Use Thread Pools Correctly: Keep Tasks Short and Nonblocking

Tools
  • Print
  • Email
How many threads must a thread pool pool? For a thread pool must pool threads.

Herb Sutter is a bestselling author and consultant on software development topics, and a software architect at Microsoft. He can be contacted at www.gotw.ca


What are thread pools for, and how can you use them effectively? As shown in Figure 1, thread pools are about letting the programmer express lots of pieces of independent work as a "sea" of tasks to be executed, and then running that work on a set of threads whose number is automatically chosen to spread the work across the hardware parallelism available on the machine (typically, the number of hardware cores [1]). Conceptually, this lets us execute the tasks correctly one at a time on a single-core machine, execute them faster by running four at a time on a four-core machine, and so on.

Figure 1: Thread pools are about taking a sea of work items and spreading them across available parallel hardware.

Besides scalable tasks, one other good candidate of work to run on a thread pool is the small "one-shot" thread. This is work that we might ordinarily express as a separate thread, but that is so short that the overhead of creating a thread is comparable to the work itself. Instead of creating a brand new thread and quickly throwing it away again, we can avoid the thread creation overhead by running the work on a thread pool, in effect playing "rent-a-thread" to reuse an existing pool thread instead. (See [2] for more about using threads correctly, including running small threads as pool work items.)

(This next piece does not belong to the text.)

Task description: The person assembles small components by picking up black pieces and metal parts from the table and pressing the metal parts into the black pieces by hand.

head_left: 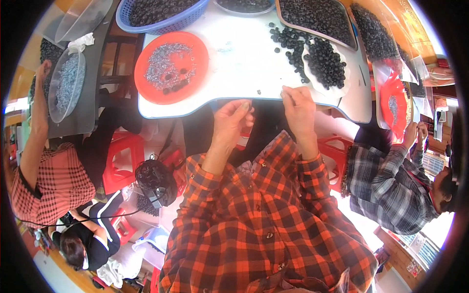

But the thread pool is a leaky abstraction. That is, the pool hides a lot of details from us, but to use it effectively we do need to be aware of some things a pool does under the covers so that we can avoid inadvertently hitting performance and correctness pitfalls. Here's the summary up front:

  • Tasks should be small, but not too small, otherwise performance overheads will dominate.
  • Tasks should avoid blocking (waiting idly for other events, including inbound messages or contested locks), otherwise the pool won't consistently utilize the hardware well -- and, in the extreme worst case, the pool could even deadlock.

Let's see why.

Tasks Should Be Small, but Not Too Small

Thread pool tasks should be as small as possible, but no smaller.

One reason to prefer making tasks short is because short tasks can spread more evenly and thus use hardware resources well. In Figure 1, notice that we keep the full machine busy until we start to run out of work, and then we have a ragged ending as some threads complete their work sooner and sit idle while others continue working for a time. The larger the tasks, the more unwieldy the pool's workload is, and the harder it will be to spread the work evenly across the machine all the time.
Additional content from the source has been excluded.